[Spambayes] Dumping the db

Fri Feb 14 10:06:48 EST 2003

> Is there a convenient way to dump the db used by spammie?

Nope, but Outlook2000/tester.py effectively does this so it can pull out the
most and least spammy words, and create a mail with nothing but them
(couldn't think of a better way to auto-generate a certain spam guaranteed
to be spam regardless of your training data :)
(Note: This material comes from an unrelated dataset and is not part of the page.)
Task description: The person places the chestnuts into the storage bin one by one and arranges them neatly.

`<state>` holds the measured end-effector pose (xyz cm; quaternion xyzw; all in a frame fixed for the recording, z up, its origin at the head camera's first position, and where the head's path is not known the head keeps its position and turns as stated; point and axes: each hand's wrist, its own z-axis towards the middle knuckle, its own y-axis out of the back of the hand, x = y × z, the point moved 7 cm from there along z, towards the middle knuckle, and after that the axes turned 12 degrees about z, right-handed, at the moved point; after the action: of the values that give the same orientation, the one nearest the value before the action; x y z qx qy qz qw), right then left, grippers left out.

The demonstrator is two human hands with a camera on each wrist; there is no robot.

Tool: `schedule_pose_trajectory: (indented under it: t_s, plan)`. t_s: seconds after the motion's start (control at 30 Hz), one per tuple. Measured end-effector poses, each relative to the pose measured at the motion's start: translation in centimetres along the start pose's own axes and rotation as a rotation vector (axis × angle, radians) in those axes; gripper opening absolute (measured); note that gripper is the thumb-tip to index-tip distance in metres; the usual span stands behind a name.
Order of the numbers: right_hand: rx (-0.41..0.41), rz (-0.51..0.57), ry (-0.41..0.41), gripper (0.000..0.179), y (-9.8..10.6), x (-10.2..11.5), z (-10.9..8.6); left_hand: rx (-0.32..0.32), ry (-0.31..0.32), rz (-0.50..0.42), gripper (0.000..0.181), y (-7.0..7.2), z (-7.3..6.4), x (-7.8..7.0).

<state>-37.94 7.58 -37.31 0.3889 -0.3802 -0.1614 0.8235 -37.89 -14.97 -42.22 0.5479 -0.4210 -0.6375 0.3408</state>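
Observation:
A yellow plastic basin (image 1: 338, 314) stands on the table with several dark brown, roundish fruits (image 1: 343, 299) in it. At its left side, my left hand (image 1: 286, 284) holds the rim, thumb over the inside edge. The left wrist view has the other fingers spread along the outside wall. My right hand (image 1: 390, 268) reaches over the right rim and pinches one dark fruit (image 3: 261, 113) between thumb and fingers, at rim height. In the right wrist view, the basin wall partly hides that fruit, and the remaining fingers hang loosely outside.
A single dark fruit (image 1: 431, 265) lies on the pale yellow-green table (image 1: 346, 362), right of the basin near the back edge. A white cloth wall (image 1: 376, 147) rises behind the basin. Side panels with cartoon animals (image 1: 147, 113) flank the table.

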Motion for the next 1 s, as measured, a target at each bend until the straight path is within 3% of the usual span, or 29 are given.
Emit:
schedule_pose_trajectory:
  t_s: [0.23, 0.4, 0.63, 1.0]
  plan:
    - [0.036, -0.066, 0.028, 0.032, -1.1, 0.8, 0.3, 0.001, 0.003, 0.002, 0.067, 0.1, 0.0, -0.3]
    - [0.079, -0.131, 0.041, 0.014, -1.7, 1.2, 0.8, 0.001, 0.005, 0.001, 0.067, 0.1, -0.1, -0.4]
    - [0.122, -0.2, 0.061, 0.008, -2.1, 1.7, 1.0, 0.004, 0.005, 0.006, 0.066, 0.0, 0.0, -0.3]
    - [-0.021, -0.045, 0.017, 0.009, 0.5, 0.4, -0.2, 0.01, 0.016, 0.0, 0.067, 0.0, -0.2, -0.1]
It is often more interesting to show the "spam clues" - this is a dump of
the database, but only of the words that contributed to the score for the
particular mail.

You may be dissapointed at what a database dump looks like - a list of words
with 2 counts.

> I'm also curious as to the mechanics of "recover from spam" -
> how effective
> it it at unlearning?

It should be "perfect" - however, I expect "perfect" to the engine is
different to what it means to you.

After doing a "recover from spam", the database should be left in the same
state as if that particular message had originally been trained as "ham".
Specifically, all that code does is to train on that single message as ham,
then move the message back to where we first got it from.  (There is some
extra logic in place that ensures that if the message had previously been
trained as spam, that will be undone - but this is a rare case.  In most
cases, a message has just been *filtered* when you recover it, not actually
*trained*.)

Note that all this does is update the training data.  You may have noticed
that some messages in your "Inbox" still have a high(ish) spam rating, even
though they have been trained as good.  It can be disconcerting to train the
system that a mail is good, just to see that the system still treats the
message as suspect.  As you get more similar messages and continue to train
(by recovering), it gets better.

I have found it useful to create a folder of "Good, spam-looking mail".
This is mail that I have seen spambayes occasionally mis-classify, and that
I would normally have just deleted.  I keep them around so that when I need
to start from scratch, I have some examples of good stuff to help it out,
and avoid that initial stage.  I've actually been thinking that it may be
useful for spambayes to automatically keep copies of such messages, should a
full retrain ever be necessary "in the wild".

> Does the unlearning make a difference based on whether it's
> in "spam" or
> "spam maybe"?

Nope.  As I mentioned above, in the vast majority of cases, no "unlearning"
is done - only learning that it is good (or bad, depending on the case).
Unlearning is only neccessary if it has previously been trained incorrectly,
and this is rare.

Mark.